The world is dizzy with trade-ins. I could keep track, but I don't think I want to. I grew up in the fifties with practical parents - a mother, God bless her who washed aluminum foil after she cooked in it, then re-used it- and still does. A father who was happier getting old shoes fixed than buying new ones.
They weren't poor, my parents, they were just satisfied. Their marriage was good, their dreams focused. Their best friends lived barely a wave away.
I can see them now; Fifties couples in Bermuda shorts and Banlon sweaters, lawn mower in one hand, tools in the other. The tools were for fixing things - a curtain rod, the kitchen radio, screen door, the oven door, the hem in a dress. Things you keep.
It was a way of life, and sometimes it made me crazy. All that re-fixing, re-heating, re-newing, I wanted just once to be wasteful. Waste meant affluence. Throwing things away meant there'd always be more.
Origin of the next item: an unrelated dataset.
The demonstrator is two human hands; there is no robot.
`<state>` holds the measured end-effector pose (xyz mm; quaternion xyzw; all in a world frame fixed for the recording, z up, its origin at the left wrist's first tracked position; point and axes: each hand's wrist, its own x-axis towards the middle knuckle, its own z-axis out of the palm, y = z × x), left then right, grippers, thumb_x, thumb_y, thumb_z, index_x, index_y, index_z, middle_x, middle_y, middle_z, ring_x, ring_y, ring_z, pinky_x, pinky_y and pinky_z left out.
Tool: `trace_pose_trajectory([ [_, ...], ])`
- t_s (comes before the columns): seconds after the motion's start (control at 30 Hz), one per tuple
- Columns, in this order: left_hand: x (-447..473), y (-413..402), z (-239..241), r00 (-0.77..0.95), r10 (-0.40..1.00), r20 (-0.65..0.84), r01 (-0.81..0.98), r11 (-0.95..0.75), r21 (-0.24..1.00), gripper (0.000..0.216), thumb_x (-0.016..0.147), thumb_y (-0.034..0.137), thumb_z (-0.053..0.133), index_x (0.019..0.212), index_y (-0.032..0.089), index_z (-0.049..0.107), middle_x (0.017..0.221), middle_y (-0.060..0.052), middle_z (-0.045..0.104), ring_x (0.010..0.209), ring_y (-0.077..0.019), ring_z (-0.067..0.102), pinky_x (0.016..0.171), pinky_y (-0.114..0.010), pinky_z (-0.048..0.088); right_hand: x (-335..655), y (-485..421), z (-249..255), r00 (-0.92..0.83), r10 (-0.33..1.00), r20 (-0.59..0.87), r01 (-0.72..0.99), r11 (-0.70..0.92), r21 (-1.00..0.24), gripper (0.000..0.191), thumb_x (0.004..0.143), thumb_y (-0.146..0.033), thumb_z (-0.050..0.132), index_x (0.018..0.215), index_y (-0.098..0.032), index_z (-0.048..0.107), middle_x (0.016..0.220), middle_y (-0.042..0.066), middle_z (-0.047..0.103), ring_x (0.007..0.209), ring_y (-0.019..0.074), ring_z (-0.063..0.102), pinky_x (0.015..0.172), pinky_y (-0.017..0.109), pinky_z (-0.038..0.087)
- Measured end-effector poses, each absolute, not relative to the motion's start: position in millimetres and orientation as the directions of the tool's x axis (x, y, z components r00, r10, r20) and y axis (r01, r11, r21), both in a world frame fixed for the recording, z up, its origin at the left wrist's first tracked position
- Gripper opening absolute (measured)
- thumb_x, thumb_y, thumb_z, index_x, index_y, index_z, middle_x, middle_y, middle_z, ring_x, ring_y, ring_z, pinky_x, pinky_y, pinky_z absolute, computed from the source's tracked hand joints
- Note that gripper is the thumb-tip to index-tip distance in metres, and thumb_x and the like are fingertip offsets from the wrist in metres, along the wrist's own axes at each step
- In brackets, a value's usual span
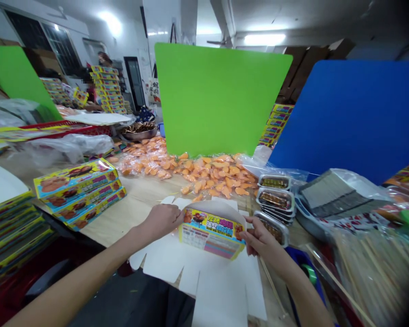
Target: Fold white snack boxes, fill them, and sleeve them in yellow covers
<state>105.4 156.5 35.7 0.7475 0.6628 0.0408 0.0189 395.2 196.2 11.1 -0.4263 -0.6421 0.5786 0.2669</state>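
Two bare hands grip one yellow, blue and pink printed card carton point(211, 231) by its opposite ends. The left hand point(163, 219) has its fingers curled in at the upper left corner; the right hand point(261, 237) pinches the right end between thumb and fingers. Gripping both ends probably keeps the thin, springy card square, since its curved white flap stands up behind the printed face. It is held tilted just above flat white die-cut card blanks point(170, 259), whose slits and tabs spread over the pale wood-grain table point(136, 193), likely piled there for easy reach.

Just beyond the right hand, nested silver-rimmed trays of brown food point(276, 200) stand stacked, presumably to save room. Past the carton, glossy clear packets of orange, drop-shaped pieces point(221, 177) lie heaped against a smooth, upright green panel point(221, 100), which seems to hem them in. To the left, finished-looking printed boxes point(80, 193) form a neat slanting stack; far right, thin wooden sticks point(378, 268) show through crinkled plastic.
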Motion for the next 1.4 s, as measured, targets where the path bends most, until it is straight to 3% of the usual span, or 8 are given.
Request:
trace_pose_trajectory([
  [0.13,106.5,150.1,23.7,0.033,0.997,0.071,0.992,-0.041,0.117,0.041,0.089,0.033,0.029,0.073,0.014,0.061,0.078,-0.012,0.064,0.075,-0.0240,0.061,0.059,-0.029,0.040,396.6,192.7,6.1,-0.488,0.868,-0.092,0.264,0.046,-0.964,0.050,0.078,-0.052,0.053,0.113,-0.021,0.037,0.059,-0.008,0.045,0.047,0.0089,0.040,0.047,0.023,0.030],
  [0.3,107.7,152.1,-2.6,-0.016,0.974,0.227,0.739,-0.142,0.659,0.047,0.089,0.035,0.033,0.130,0.013,0.036,0.123,-0.014,0.051,0.105,-0.0222,0.055,0.083,-0.032,0.045,395.4,183.5,-1.9,-0.399,0.916,0.038,0.391,0.207,-0.897,0.045,0.082,-0.043,0.048,0.120,-0.020,0.043,0.063,-0.005,0.040,0.057,0.0118,0.041,0.054,0.025,0.033],
  [0.43,112.8,153.1,-15.9,-0.109,0.965,0.238,0.527,-0.147,0.837,0.044,0.089,0.038,0.035,0.126,0.017,0.044,0.119,-0.008,0.056,0.107,-0.0214,0.053,0.091,-0.033,0.043,391.4,177.5,-6.0,-0.318,0.940,0.123,0.486,0.273,-0.830,0.048,0.083,-0.046,0.046,0.122,-0.019,0.045,0.064,-0.004,0.042,0.060,0.0133,0.044,0.056,0.025,0.035],
  [0.6,110.4,149.0,10.7,-0.042,0.911,0.411,0.849,-0.184,0.495,0.043,0.090,0.038,0.031,0.090,0.014,0.067,0.104,-0.012,0.059,0.100,-0.0224,0.053,0.090,-0.034,0.042,383.9,176.0,-3.5,-0.231,0.962,0.147,0.593,0.259,-0.762,0.042,0.087,-0.051,0.034,0.112,-0.021,0.051,0.091,0.005,0.064,0.081,0.0204,0.059,0.069,0.029,0.041],
  [0.77,106.5,159.2,58.9,0.089,0.994,0.069,0.995,-0.091,0.033,0.046,0.090,0.034,0.030,0.068,0.014,0.064,0.080,-0.009,0.062,0.071,-0.0172,0.059,0.065,-0.027,0.043,381.4,184.0,9.4,-0.209,0.967,0.144,0.706,0.251,-0.662,0.036,0.088,-0.047,0.028,0.101,-0.023,0.051,0.081,0.005,0.066,0.071,0.0219,0.062,0.060,0.029,0.038],
  [0.97,107.2,169.2,74.0,0.091,0.991,-0.093,0.995,-0.088,0.039,0.044,0.088,0.035,0.029,0.063,0.015,0.060,0.069,-0.007,0.065,0.062,-0.0158,0.059,0.059,-0.025,0.039,387.0,198.2,31.6,-0.371,0.920,-0.122,0.585,0.129,-0.801,0.030,0.085,-0.049,0.034,0.083,-0.022,0.046,0.041,-0.007,0.045,0.039,0.0120,0.043,0.045,0.023,0.029],
  [1.1,107.1,163.7,59.1,0.129,0.988,-0.083,0.990,-0.134,-0.048,0.044,0.090,0.032,0.027,0.070,0.015,0.062,0.077,-0.009,0.067,0.071,-0.0192,0.062,0.059,-0.026,0.039,392.2,203.7,42.0,-0.506,0.835,-0.215,0.452,0.045,-0.891,0.033,0.080,-0.054,0.041,0.082,-0.021,0.042,0.049,-0.006,0.049,0.039,0.0086,0.037,0.043,0.022,0.024],
  [1.4,113.1,158.5,53.2,0.187,0.971,-0.148,0.964,-0.210,-0.164,0.041,0.089,0.022,0.027,0.073,0.013,0.063,0.082,-0.011,0.066,0.074,-0.0225,0.063,0.059,-0.030,0.042,390.0,216.1,67.3,-0.541,0.832,-0.126,0.645,0.314,-0.697,0.036,0.083,-0.046,0.039,0.059,-0.019,0.042,0.054,-0.004,0.042,0.051,0.0099,0.040,0.049,0.024,0.028],
])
But then my father died, and on that clear autumn night, in the chill of the hospital room, I was struck with the pain of learning that sometimes there isn't any 'more'. Sometimes what you care about most gets all used up and goes away, never to return.
So, while you have it, it's best to love it and care for it and fix it when it's broken and heal it when it's sick. That's true for marriage and old cars and children with bad report cards and dogs with bad hips.
You keep them because they're worth it, because you're worth it.
Some things you keep.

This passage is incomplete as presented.